How CD4 and viral load are related | Training manual | HIV i-Base
HIV viral load correlated with s1 of CD4 and CD8 effector memory cells, as well marker for mortality or disease progression that is independent of viral load (VL). . The relationship between lymphocyte turnover and immunologic or virologic. As current CD4 and duration on ART increased and viral load suppression advanced World Health Organization (WHO) clinical disease stage, low body mass explored the interactive relationship between CD4 count, viral load and time. The CD4 count is one measure of HIV progression; the other is viral The 'dance ' between viral load, CD4 count and disease progression.
If you have an undetectable viral load and your CD4 cell count is overyour CD4 cell count will normally be checked once a year. If you have had an undetectable viral load and a CD4 cell count over for at least a year, then CD4 cell counts are not needed — so long as your viral load remains undetectable.
This is because, in these circumstances, CD4 results are not relevant for decisions about your treatment. However, if your viral load increased, or you had HIV-related symptoms, then your CD4 cell count would be monitored again. Variations in CD4 cell counts CD4 cell counts can vary a lot between people.
Your own CD4 cell count may go up and down in response to different factors such as exercise, lack of sleep or smoking. Rather than attach too much significance to an individual test result, it makes good sense to monitor any trends in changes to your CD4 cell count over time.
It is best to have your CD4 count measured at the same clinic and at roughly the same time of day wherever possible. If you have another infection, such as the flu or an outbreak of herpes, talk to your clinic about whether it is best to delay your CD4 count until you are feeling better. If you get a result that is very different to that expected, your doctor may want to repeat the test to check whether the first result was a laboratory error.
CD4 percentage In addition to using a test to count the number of CD4 cells, doctors sometimes measure the proportion of all white blood cells that are CD4 cells.

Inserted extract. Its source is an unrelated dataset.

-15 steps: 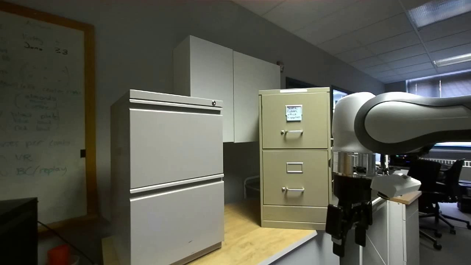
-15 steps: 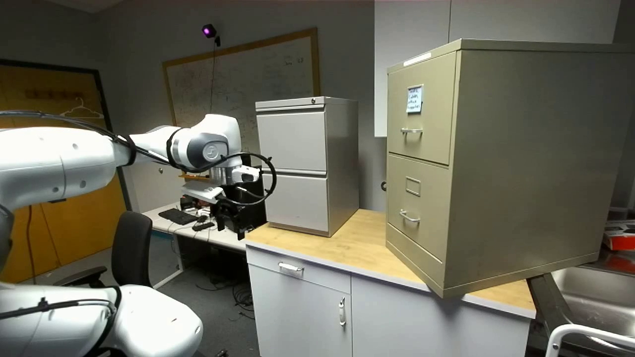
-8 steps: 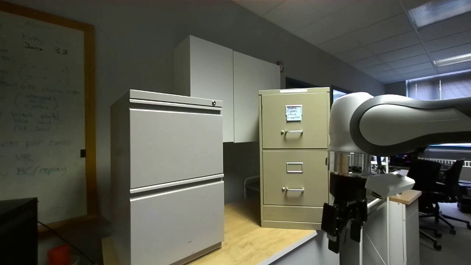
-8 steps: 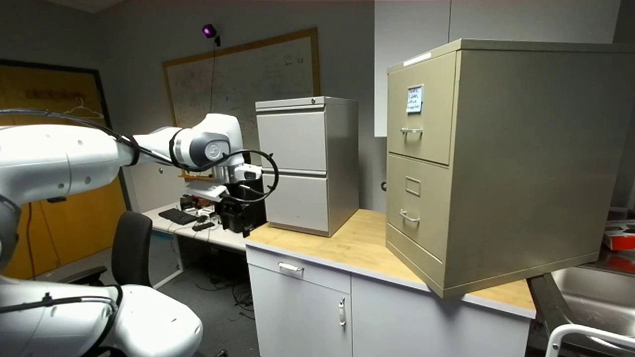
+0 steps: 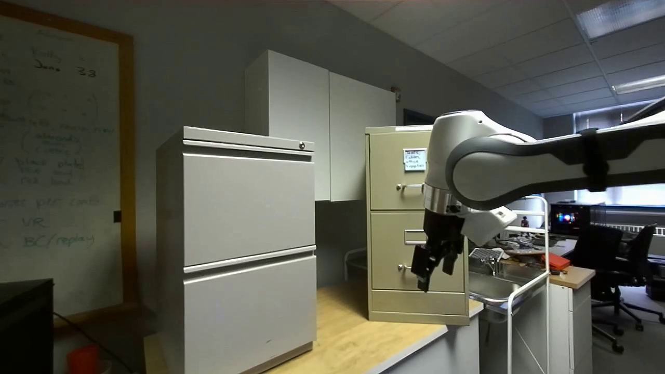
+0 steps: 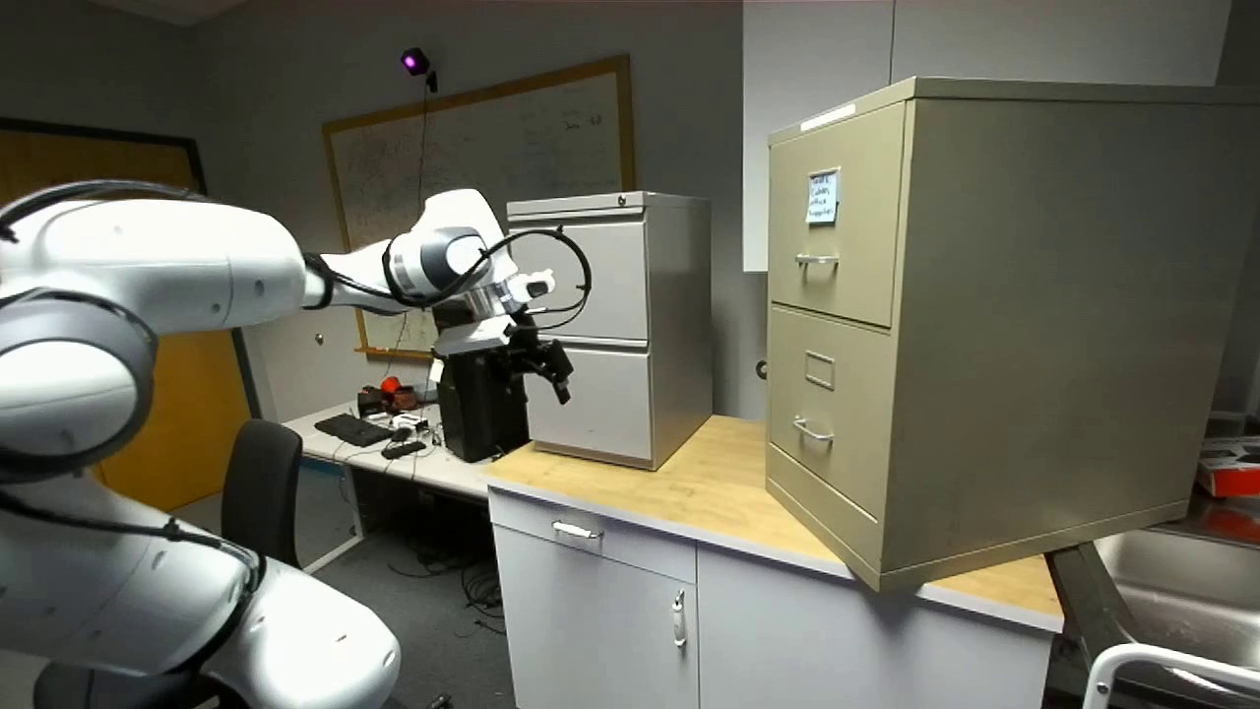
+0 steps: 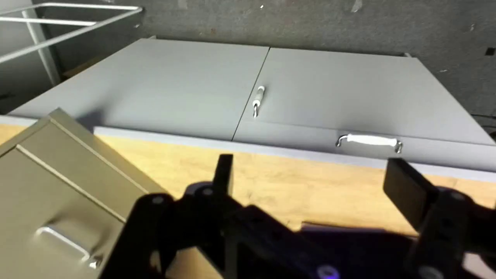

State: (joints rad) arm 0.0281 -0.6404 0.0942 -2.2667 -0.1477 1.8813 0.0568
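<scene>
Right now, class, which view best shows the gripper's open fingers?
The wrist view: the gripper looms large, its fingers plainly apart, the worktop showing between. Both exterior views show it smaller: against the tan cabinet a gap shows; against the grey cabinet, fingers are hard to separate.

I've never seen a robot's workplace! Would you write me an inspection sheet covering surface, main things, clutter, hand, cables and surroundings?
Surface: light wooden countertop, pale front edge.
Main things: grey filing cabinet and tan filing cabinet stand on it, visible drawers shut; a corner of the tan one juts past the countertop's front edge.
Clutter: keyboard and small items on a desk.
Hand: open, tilted, holding nothing, in the air apart from both cabinets.
Cables: black cable loop by the hand; loose cables on the floor.
Surroundings: whiteboard, office chair, metal sink.
</scene>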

The lower the viral load, the likelier it is that HIV therapy is working. How often might someone be tested? A healthcare provider will likely conduct CD4 counts and viral load tests more often at the beginning of HIV therapy or with any changes in medications. Most people living with HIV should have lab tests performed every three to four months, according to current lab test guidelines. Less frequent testing may be needed for people who take daily medication or have maintained a suppressed viral load for over 2 years.
- CD4 cell counts
- CD4 vs. Viral Load: What’s in a Number?
- 2.14 How CD4 and viral load are related
They may only need to be tested twice a year. Why is it important to get tested regularly?
A single CD4 or viral load test result only represents a snapshot in time. Keep in mind that these values may vary for many reasons, even throughout the day. The time of day, any illnesses, and recent vaccinations can all affect CD4 count and viral load.
CD4 vs. Viral Load: What They Mean for People with HIV
The goal of HIV therapy is to reduce or suppress the viral load to an undetectable level. The exact number depends on the lab that analyzes the tests. Blips Some people may experience blips.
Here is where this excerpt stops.